How to use weighted gini function within aggregate function?

Question

I am trying to calculate gini coefficient with sample weights for different groups in my data. I prefer to use aggregate because I later use the output from aggregate to plot the coefficients. I found alternative ways to do it but in those cases the output wasn't exactly what I needed.

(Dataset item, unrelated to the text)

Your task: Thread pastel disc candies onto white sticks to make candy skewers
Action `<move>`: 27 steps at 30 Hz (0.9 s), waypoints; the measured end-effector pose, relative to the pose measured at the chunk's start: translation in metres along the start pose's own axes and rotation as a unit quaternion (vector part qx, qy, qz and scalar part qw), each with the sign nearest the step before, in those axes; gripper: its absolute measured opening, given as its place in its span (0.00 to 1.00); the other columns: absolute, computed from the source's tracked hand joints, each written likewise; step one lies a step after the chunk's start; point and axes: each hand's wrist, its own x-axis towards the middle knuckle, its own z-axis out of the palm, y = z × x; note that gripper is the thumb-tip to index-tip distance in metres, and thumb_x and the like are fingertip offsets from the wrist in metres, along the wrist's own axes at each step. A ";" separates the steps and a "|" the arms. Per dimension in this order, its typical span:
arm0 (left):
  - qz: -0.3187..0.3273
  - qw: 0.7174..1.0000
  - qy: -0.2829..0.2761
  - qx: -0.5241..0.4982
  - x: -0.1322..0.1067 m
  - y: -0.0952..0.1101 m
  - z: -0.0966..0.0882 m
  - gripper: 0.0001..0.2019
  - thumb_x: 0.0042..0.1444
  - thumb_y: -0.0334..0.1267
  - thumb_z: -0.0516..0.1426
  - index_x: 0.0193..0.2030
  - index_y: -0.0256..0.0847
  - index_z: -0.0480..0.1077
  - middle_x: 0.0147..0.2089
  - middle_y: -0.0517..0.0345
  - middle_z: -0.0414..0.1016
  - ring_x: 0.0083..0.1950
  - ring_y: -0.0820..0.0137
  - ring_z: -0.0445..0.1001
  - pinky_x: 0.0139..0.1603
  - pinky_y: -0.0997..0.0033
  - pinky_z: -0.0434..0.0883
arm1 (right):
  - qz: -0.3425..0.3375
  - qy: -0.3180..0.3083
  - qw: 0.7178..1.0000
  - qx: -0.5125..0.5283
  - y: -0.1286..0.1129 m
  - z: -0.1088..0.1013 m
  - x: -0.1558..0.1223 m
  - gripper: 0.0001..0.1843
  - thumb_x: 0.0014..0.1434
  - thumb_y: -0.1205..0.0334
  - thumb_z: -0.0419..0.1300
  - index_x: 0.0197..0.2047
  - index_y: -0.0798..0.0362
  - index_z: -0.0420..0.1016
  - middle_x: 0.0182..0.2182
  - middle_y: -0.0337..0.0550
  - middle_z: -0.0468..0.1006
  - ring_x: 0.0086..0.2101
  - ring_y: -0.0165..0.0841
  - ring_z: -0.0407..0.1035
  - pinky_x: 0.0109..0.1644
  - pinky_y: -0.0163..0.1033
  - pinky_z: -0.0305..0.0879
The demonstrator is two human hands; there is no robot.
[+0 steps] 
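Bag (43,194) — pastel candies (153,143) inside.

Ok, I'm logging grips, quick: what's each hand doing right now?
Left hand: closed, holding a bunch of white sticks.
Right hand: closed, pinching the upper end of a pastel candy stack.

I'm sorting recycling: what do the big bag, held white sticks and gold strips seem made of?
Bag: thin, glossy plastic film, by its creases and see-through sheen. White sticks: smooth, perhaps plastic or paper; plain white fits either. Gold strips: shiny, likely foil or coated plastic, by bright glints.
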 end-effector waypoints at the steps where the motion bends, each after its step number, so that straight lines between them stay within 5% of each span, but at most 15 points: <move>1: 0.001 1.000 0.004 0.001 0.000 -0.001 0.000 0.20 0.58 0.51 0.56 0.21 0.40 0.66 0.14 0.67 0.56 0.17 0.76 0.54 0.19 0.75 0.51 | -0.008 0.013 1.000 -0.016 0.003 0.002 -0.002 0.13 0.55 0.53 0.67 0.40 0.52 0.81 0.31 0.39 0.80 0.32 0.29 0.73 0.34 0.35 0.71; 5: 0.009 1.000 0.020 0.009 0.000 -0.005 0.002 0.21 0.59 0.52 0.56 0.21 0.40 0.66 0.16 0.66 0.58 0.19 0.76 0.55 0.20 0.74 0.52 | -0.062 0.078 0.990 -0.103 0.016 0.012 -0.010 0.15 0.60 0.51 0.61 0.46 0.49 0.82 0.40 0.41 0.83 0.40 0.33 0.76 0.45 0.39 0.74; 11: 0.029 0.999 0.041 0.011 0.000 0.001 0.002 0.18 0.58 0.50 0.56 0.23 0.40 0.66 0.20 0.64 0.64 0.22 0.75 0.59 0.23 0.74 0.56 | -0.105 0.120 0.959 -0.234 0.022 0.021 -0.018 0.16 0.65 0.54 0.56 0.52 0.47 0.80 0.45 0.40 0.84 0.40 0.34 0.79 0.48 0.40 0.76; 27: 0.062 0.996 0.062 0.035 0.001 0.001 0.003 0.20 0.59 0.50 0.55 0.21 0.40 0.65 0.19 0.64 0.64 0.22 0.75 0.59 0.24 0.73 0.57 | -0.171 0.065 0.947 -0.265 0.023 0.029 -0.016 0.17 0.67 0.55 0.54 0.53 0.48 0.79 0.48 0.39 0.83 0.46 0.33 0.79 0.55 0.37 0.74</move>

library(reldist) #to get gini function
dat <- data.frame(country=rep(LETTERS, each=10)[1:50], replicate(3, sample(11, 10)), year=sample(c(1990:1994), 50, TRUE),wght=sample(c(1:5), 50, TRUE))
dat[51,] <- c(NA,11,2,6,1992,3) #add one more row with NA for country

gini(dat$X1) #usual gini for all
gini(dat$X1,weight=dat$wght) #gini with weight, that's what I actually need
print(a1<-aggregate( X1 ~ country+year, data=dat, FUN=gini)) 
#Works perfectly fine without weight.

But, now how can I specify the weight option within aggregate? I know there are other ways (as shown here) :

print(b1<-by(dat,list(dat$country,dat$year), function(x)with(x,gini(x$X1,x$wght)))[]) 
#By function works with weight but now the output has NAs in it

print(s1<-sapply(split(dat, dat$country), function(x) gini(x$X1, x$wght))) 
#This seems to a good alternative but I couldn't find a way to split it by two variables

library(plyr)
print(p1<-ddply(dat,.(country,year),summarise, value=gini(X1,wght))) 
#yet another alternative but now the output includes NAs for the missing country

If someone could show me way to use weighted gini function within aggregate that would be very helpful, as it produces the output exactly in the way I need. Otherwise, I guess I will work with one of the alternatives.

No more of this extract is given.